As to the wheels there was an extended discussion on light vs black on a prior thread. The consensus was light for darker colored cars such as the Mineral Grey. I went with light on my Mineral Grey 4 Series and feel it is a good match.


----------



## Kamdog (Apr 15, 2007)

You're his wife, right?

Legit, and have the papers and everything?

Sign his name. Do your best to make it look like his, if you must, but do it. It ain't forgery, since A) he won't file a complaint, and 2) you have no criminal intent. Plus, if you run into any official, a gal official will go, how sweet, and a guy official will go, I wish _my_ wife would do something like that.

Nobody will give you grief, sign his name.

I am not a lawyer, and I didn't stay at a Holiday Inn either.


----------



## dkreidel (Aug 24, 2005)

Kamdog said:


> You're his wife, right?
> 
> Legit, and have the papers and everything?
> 
> ...


^^^^ This works


----------



## Beach759 (Jun 7, 2014)

Kamdog said:


> You're his wife, right?
> 
> Legit, and have the papers and everything?
> 
> ...


That may work for the initial paperwork since that can be done via email/fax (although maybe not if she uses a CA who sees this thread). What about the paperwork (dealer's purchase agreement, payment, DMV stuff, etc.) done just before the trip? If she uses a non-local CA, maybe the same applies and nothing is done in person. But if it's a local dealer, it may not work because normally that would be done in person. The dealer wouldn't knowingly allow someone to sign another's name, even if it's a surprise for a spouse.


----------



## Kamdog (Apr 15, 2007)

Mere technical impediments should not stand in the way of true love.


----------



## RKA (Dec 1, 2002)

On the options...
Full merino is really really nice. It gives the interior an upscale feel. I didn't see it until after I ordered it, and I'm glad. I was already $12k in the options hole. Enough is enough. 

Lighting package isn't that much better than the standard lights based on what people have posted. This one is an expensive extravagance, but still one I had to have. The LED's can be coded to work like euro headlights where the high beam can remain active but split the beam around oncoming traffic to avoid blinding them. I fell for the cool tech factor.

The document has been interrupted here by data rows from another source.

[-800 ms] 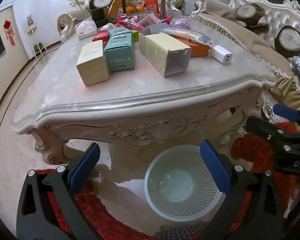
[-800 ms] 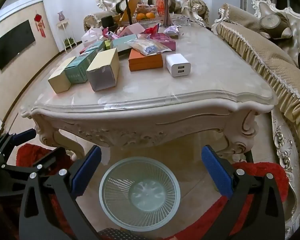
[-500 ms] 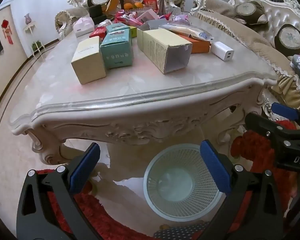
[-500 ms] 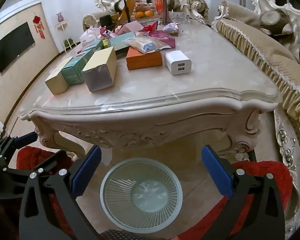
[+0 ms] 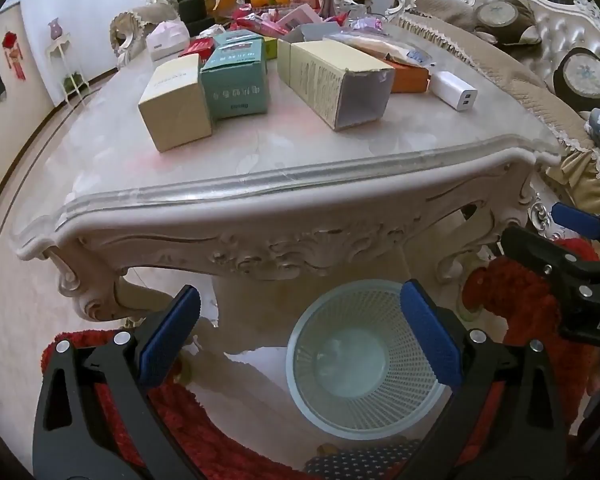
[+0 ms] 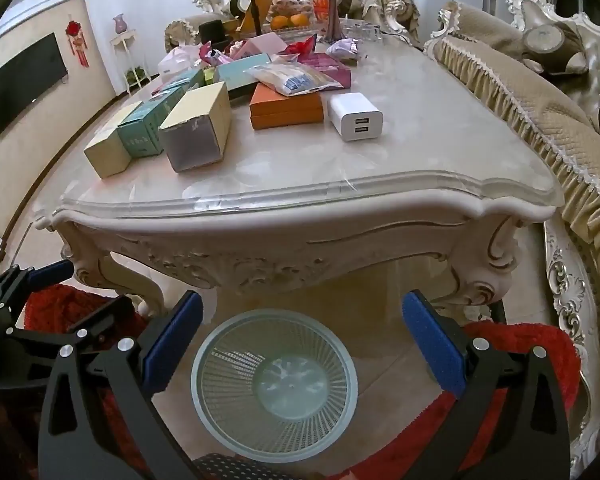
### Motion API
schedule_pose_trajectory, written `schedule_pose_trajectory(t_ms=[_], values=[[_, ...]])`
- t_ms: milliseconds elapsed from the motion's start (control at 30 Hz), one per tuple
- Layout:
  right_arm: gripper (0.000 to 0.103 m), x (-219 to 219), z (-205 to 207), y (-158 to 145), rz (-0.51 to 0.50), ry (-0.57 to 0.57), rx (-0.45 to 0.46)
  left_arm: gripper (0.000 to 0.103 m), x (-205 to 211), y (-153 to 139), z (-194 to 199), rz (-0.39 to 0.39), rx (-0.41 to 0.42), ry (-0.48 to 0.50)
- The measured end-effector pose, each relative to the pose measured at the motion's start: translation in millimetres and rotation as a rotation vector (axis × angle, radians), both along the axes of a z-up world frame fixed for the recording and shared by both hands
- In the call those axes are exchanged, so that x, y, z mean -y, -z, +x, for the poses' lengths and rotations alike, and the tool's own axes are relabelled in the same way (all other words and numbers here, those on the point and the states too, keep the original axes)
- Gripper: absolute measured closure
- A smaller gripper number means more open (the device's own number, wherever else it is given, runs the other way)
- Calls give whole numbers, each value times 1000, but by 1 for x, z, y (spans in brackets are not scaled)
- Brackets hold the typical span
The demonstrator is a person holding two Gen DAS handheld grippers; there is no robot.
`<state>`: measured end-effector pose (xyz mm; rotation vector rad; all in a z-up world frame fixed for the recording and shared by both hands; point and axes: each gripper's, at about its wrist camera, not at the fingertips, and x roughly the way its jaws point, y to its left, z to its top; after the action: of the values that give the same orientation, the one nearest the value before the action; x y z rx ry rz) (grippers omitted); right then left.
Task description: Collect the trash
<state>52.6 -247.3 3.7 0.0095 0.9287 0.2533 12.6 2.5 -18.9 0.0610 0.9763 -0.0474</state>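
In the left wrist view, the left gripper [image 5: 300, 336] is hovering with fingers spread wide and holding nothing, low in the frame, above the pale mesh plastic waste basket [image 5: 364, 364] sitting empty on the floor. The open-ended cream cardboard box [image 5: 336, 80] is lying at upper centre on the ornate marble-topped table [image 5: 300, 184].

In the right wrist view, the right gripper [image 6: 302, 340] is likewise gaping wide and empty over the basket [image 6: 274, 388]. Judging by this, collecting is only starting; next, one gripper needs reaching up to the box [image 6: 196, 126] at centre left.
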Motion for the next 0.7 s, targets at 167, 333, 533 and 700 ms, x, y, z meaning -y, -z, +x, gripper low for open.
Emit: schedule_pose_trajectory(t_ms=[167, 333, 533, 700], values=[[7, 1, -1, 0, 1, -2, -2, 6, -1, 1, -1, 1, -6, -11], [7, 0, 0, 1, 3, 1, -4, 6, -2, 2, -1, 3, -7, -12], [7, -1, -1, 0, 1, -6, -3, 6, -4, 3, -1, 1, -11, -18], [7, -2, 0, 0, 0, -4, -6, 6, -4, 3, -1, 3, -12, -14]])
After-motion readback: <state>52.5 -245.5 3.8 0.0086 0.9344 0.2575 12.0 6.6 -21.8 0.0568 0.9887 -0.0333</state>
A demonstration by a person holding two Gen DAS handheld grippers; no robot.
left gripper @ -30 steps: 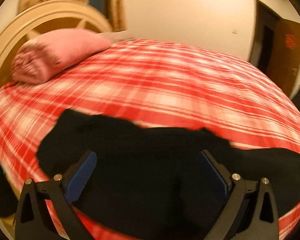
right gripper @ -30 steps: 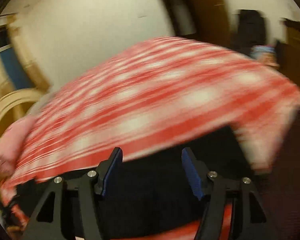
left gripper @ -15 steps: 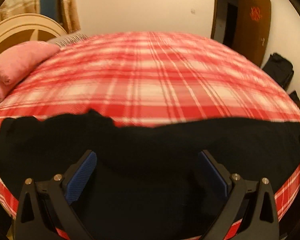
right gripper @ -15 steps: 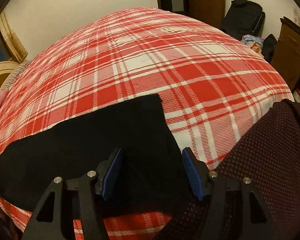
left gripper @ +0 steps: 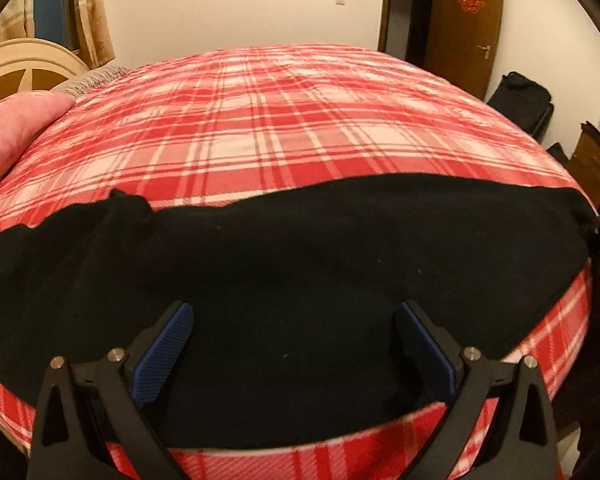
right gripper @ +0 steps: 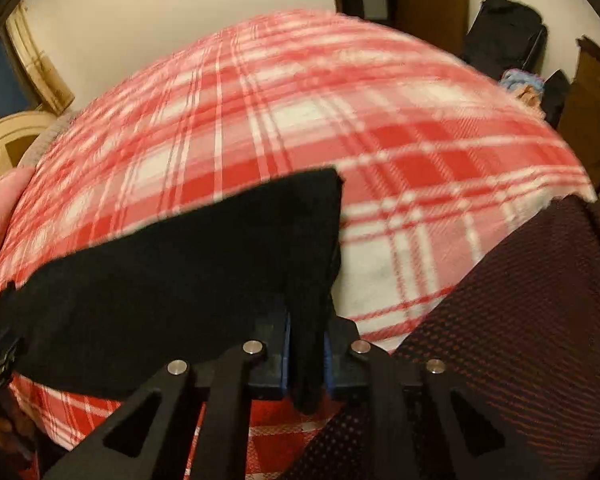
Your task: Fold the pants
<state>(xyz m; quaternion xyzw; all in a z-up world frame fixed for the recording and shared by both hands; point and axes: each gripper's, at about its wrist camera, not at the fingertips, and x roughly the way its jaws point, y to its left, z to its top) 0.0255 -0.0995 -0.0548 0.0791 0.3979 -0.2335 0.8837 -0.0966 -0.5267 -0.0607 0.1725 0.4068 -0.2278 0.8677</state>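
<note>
Closing on cloth, right gripper [right gripper: 306,354] pinched the near corner of the black pants [right gripper: 172,280] between its blue pads, a fold of fabric bunched and hanging through the gap. Judged a hold taken at the end of the garment, so that end could be lifted and carried over for the fold. Left gripper [left gripper: 294,350] stood wide apart, pads clear of the cloth, hovering above the pants' middle near the front edge; nothing held there. Looked placed to take its own pinch further along the same near edge.

Lay stretched in a long band across the front of the bed [left gripper: 280,120], pants close to the mattress edge, one end ruffled toward the pink pillow [left gripper: 12,132]. Had broad bare plaid beyond the far hem, ample room to swing cloth over. Tighter on the right: dark mesh fabric [right gripper: 520,320], possibly the person's clothing, crowded the bed's corner just beside the gripped end.
</note>
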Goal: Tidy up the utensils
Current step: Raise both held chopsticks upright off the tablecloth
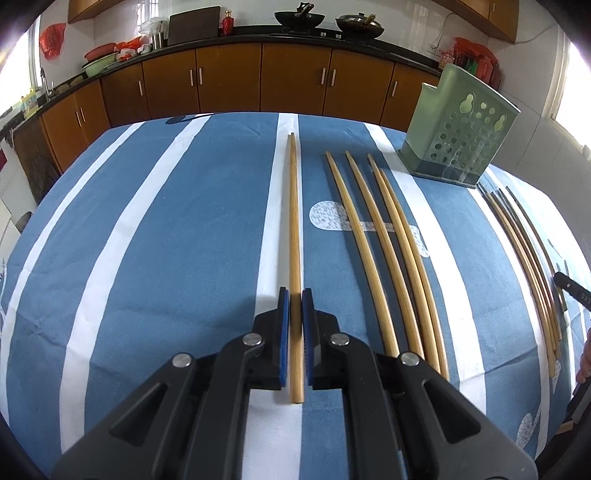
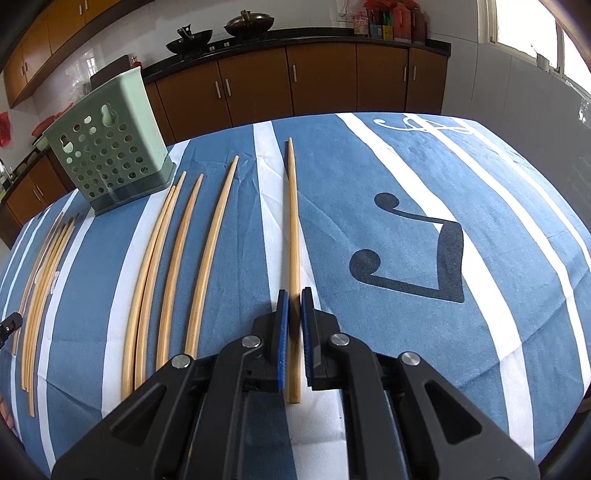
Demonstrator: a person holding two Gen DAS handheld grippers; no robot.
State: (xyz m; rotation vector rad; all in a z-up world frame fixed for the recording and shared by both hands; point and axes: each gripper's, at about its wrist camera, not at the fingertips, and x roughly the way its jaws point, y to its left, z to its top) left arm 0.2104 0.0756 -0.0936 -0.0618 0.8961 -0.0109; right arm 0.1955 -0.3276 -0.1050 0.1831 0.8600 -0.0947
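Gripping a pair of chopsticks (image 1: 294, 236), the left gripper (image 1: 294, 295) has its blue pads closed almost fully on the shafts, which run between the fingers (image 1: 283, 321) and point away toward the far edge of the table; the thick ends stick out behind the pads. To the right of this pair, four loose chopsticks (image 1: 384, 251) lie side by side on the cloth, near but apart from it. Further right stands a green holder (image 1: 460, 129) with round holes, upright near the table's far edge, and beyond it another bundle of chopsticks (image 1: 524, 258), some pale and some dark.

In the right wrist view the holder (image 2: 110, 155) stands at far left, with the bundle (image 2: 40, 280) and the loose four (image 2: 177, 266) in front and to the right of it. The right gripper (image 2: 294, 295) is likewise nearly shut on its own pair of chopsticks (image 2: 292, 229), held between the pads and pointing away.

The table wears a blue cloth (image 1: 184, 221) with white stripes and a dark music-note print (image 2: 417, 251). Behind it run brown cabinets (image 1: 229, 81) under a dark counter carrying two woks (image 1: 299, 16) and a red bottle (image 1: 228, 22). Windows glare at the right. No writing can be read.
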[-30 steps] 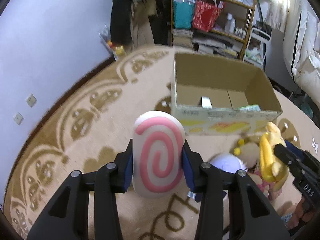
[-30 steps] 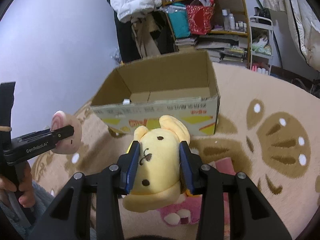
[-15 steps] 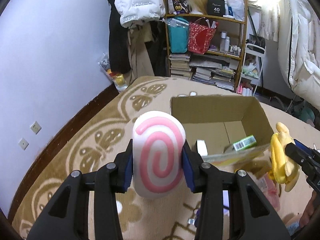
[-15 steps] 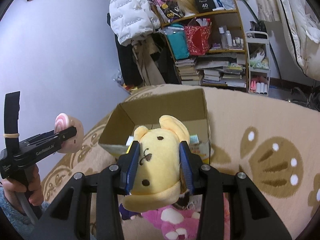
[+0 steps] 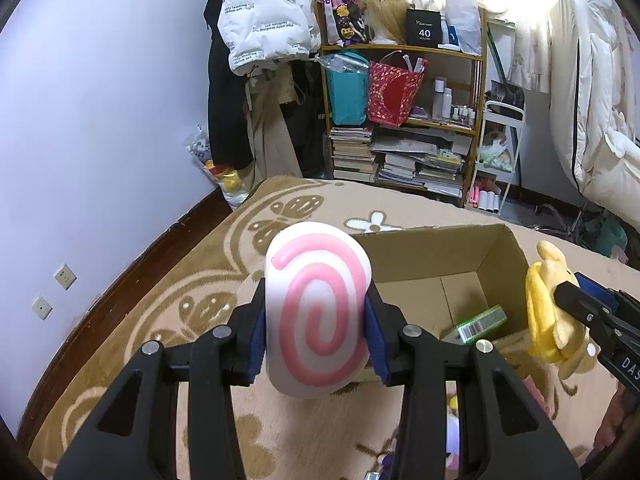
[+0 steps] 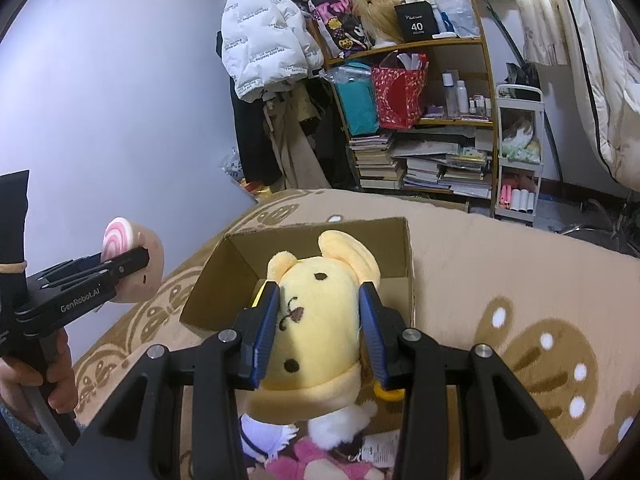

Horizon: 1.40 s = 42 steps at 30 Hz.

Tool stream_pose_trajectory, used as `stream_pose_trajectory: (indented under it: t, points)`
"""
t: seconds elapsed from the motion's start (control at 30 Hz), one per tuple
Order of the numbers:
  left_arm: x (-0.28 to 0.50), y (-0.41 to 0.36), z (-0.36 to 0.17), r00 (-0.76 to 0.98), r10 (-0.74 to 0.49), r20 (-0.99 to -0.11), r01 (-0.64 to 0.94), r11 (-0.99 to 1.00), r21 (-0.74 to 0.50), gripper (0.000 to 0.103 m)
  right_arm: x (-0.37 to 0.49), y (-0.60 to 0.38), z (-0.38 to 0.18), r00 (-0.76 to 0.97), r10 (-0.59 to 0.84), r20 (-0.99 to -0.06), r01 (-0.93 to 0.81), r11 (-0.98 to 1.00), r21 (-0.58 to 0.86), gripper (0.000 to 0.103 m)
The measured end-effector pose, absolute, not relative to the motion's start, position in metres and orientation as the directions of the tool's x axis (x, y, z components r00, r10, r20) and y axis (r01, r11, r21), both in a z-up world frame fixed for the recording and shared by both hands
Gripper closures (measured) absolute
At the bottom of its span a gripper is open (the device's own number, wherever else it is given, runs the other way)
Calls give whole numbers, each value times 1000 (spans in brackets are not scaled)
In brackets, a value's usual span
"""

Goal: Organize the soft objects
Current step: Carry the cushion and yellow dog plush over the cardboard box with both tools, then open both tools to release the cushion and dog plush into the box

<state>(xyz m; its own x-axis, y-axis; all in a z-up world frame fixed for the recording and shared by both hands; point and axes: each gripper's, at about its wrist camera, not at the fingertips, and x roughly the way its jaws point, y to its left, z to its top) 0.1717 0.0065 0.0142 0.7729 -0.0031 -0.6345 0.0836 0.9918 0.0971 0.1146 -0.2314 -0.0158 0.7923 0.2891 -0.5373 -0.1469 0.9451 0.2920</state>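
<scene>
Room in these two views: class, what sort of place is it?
Probably a lived-in bedroom or storage room at home: a cluttered wooden shelf of books and bottles, a white puffer jacket hanging by the wall, and a patterned carpet.

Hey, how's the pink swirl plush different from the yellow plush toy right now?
The pink swirl plush is a smooth white oval with a pink spiral; the yellow plush toy has round ears and a stitched face. The swirl plush sits in the left gripper, the yellow toy in the right gripper. Both are clamped between blue pads and held up near the open cardboard box.
</scene>
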Motion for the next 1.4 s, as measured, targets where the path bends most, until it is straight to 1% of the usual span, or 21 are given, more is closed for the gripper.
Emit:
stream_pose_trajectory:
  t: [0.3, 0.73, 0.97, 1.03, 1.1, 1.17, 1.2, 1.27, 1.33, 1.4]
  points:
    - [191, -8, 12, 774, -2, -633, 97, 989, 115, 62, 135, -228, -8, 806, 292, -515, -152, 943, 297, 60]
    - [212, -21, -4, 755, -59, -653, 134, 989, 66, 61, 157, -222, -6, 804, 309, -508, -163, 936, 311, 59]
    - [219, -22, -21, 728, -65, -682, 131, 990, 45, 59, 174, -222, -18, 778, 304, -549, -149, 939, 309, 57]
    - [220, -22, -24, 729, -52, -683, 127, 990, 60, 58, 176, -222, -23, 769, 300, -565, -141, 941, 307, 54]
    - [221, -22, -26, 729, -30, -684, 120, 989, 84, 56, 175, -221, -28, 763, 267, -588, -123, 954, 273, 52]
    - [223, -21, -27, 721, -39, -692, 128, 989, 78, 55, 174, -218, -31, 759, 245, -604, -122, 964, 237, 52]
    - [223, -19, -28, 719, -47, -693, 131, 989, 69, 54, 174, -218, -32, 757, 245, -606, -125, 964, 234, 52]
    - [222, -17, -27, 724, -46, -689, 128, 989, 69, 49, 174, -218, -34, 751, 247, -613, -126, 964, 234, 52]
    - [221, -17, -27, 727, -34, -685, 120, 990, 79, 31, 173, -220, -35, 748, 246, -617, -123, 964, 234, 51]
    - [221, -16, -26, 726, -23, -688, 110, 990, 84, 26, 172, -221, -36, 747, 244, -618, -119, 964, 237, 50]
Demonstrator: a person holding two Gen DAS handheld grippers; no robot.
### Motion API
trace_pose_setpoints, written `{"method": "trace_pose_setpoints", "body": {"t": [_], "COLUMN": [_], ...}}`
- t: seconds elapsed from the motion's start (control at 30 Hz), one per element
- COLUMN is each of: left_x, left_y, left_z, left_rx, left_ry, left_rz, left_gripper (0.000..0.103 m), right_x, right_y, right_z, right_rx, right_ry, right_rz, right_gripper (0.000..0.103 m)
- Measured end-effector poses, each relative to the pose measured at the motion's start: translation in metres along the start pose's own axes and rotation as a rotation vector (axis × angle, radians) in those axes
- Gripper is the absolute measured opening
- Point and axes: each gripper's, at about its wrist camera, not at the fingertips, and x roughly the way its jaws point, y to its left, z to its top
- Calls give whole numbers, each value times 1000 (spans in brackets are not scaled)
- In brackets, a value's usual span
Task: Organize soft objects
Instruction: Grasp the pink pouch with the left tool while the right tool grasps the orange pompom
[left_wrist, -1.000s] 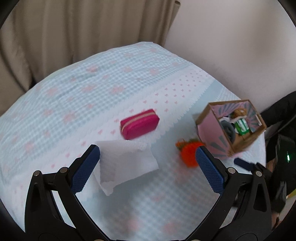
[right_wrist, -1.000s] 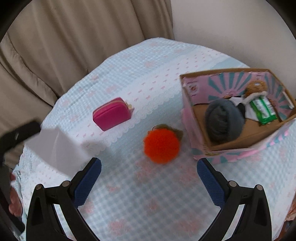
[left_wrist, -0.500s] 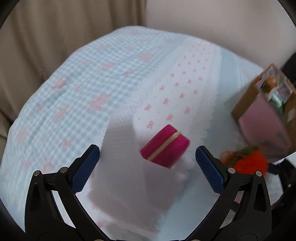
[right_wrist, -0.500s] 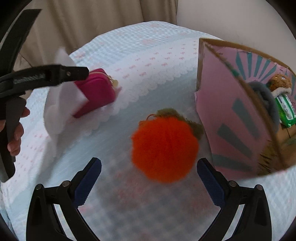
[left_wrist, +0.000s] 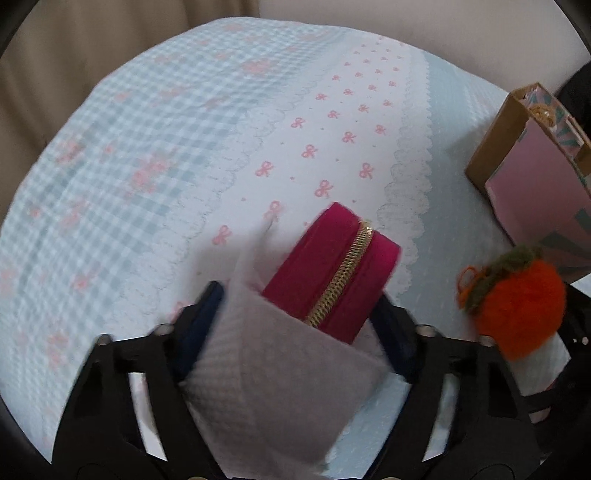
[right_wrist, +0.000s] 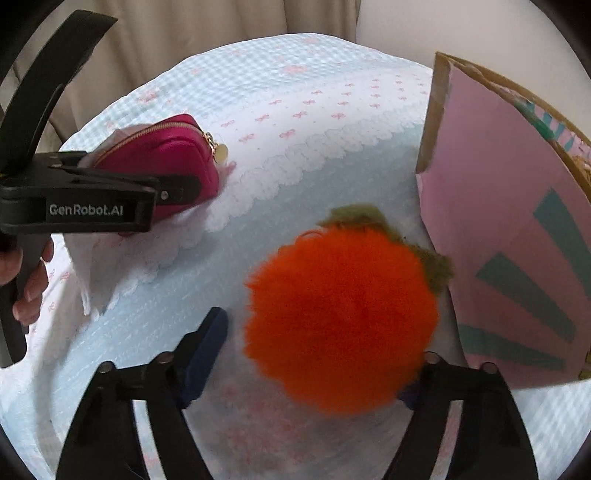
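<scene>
The left claw (left_wrist: 295, 317) sat low over the worktop (left_wrist: 155, 147) with its jaws partly drawn in around a magenta zip pouch (left_wrist: 332, 273) and the white tissue (left_wrist: 273, 384) bunched beneath and in front of it; whether the blue pads (left_wrist: 201, 317) were already pressing the pouch could not be told. The right claw (right_wrist: 314, 354) straddled a fluffy orange pompom (right_wrist: 340, 317), jaws narrowed about it, the right pad hidden behind the fluff, so a firm grip could not be confirmed either. Just beside the pompom stood the pink-and-teal cardboard box (right_wrist: 498, 206), its inside barely visible from either view. Judging from this, the sorting seemed partway along: pouch, tissue and pompom all lay outside the box on the blue gingham cloth, each about to be lifted, and carrying them over remained to be done.
</scene>
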Motion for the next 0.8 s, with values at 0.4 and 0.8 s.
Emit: {"method": "trace_pose_setpoints", "body": {"t": [0.4,0.8], "left_x": [-25,-72], "left_y": [1,-3], "left_z": [-10,-29], "left_rx": [-137,-245], "left_ry": [-9,-53], "left_rz": [-33,-28], "left_gripper": [27,27], "right_x": [-8,-41], "right_y": [-4,-20], "right_z": [12,11], "right_rx": [-1,57], "right_ry": [2,-40], "right_rz": [63,127], "right_gripper": [19,13]}}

Alloys depends on preference. Contrast against the paint is nice, but I also think black goes well with mineral gray. But if you think he wouldn't want to draw attention to himself (positive or negative), silver would be the ticket imho. Another way to look at it is the black wheels look more aggressive.

Good luck!


----------



## vonmayr (Dec 4, 2012)

Beach759 said:


> That may work for the initial paperwork since that can be done via email/fax (although maybe not if she uses a CA who sees this thread). What about the paperwork (dealer's purchase agreement, payment, DMV stuff, etc.) done just before the trip? If she uses a non-local CA, maybe the same applies and nothing is done in person. But if it's a local dealer, it may not work because normally that would be done in person. The dealer wouldn't knowingly allow someone to sign another's name, even if it's a surprise for a spouse.


All the more reason to do it remotely so that it is all done by fedex. That's how all my paperwork was done - I never crossed the transom into my dealership, which is fortunate since it is in NJ and I am in AZ.


----------



## Ninong (May 20, 2014)

fgbh said:


> Turns out it is kind of hard to buy someone a car!


If this is strictly a cash deal, then it won't be hard at all to keep it secret from him. The registration in your state isn't done until after the car arrives back here. As the wife, you can always ask that your husband's name be added to the registration, even listing him first. He doesn't have to sign the purchase contract at all. You can sign it in your name alone when you pay for the car. Besides, New York is a community property state so it belongs to both of you regardless of how it is titled. Anyway, I don't see any problem in keeping this secret until the last minute *if it's a cash deal*.

If this is a finance deal or a lease deal, you *absolutely cannot sign his name to anything*. That would be a very serious no-no. Don't even think about it. And you won't be able to add his name to the title until after the car is paid off if you do the contract in your name alone. So that's going to be a problem if this is a lease or finance deal. You don't have much choice but to tell him what's up before you leave for Munich because you will need him to show up in person to sign the finance or lease contract because it has to be witnessed by the F&I manager who signs the contract.

Cash deal, no problem. Finance or lease deal, you have to let him in on it before you leave for Germany.

Good luck!


----------